Coefficient of Condition
The coefficient of condition (KTL) was computed for each age-class of longnose dace in the September, 1969 Sand Creek sample and July 1978 Marengo River sample. The K values ranged from .85 to .89 with an average of .875. There was no consistent difference in K values between males and females. Becker (1962) listed K values of .97 to 1.0 for longnose dace collected in September in Wisconsin.

The rate of survival for longnose dace in Sand Creek and Marengo River was estimated from five samples of fish. All the survival estimates appear to be too high (.34 to .48). The almost equal numbers of age 0 to 1 longnose dace in three samples and age 1 and 2 fish in the other two samples were believed to have biased the estimates of the survival rate. The age structure of the longnose dace samples indicated a complete population turnover about every 4 years, which indicated a survival rate of about 0.2.

Predation and Disease
Longnose dace were found in the stomachs of two creek chubs, brook and brown trout, smallmouth bass, walleye, and northern pike. In certain sections of streams the longnose dace were heavily infected with Neascus sp.

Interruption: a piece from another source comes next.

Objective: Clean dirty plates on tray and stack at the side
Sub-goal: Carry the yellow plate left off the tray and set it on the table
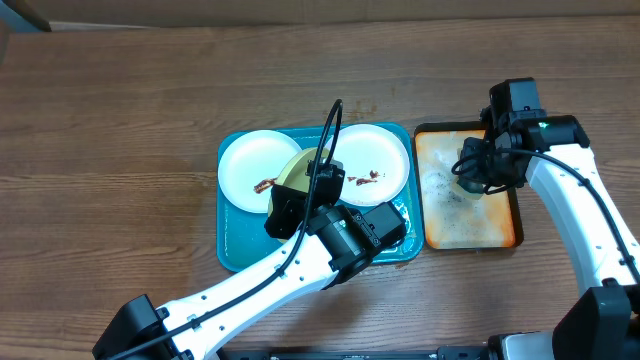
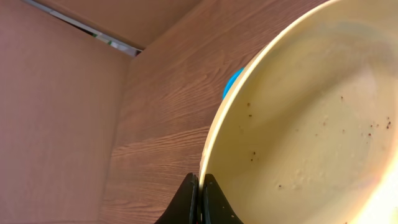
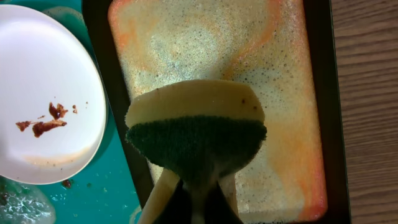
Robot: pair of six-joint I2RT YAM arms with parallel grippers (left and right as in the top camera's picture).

Light infections of the fluke, Clinostomus sp., were found.

The population of longnose dace in Sand Creek and Marengo River were found to have an average of 64 pored scales in the lateral line, and a mode of 8 dorsal and 7 anal fin rays. All specimens examined had a small maxillary barbel. The pharyngeal tooth count was usually 2,4-4,2, but one specimen with 1,4-4,2 and one with 1,4-4,1 were found. The average lateral line scale count fell within the range reported by Simon (1951). The dorsal and anal fin ray counts and pharyngeal tooth formula agreed with Eddy and Surber (1960), Simon (1951), and Sigler and Miller (1963).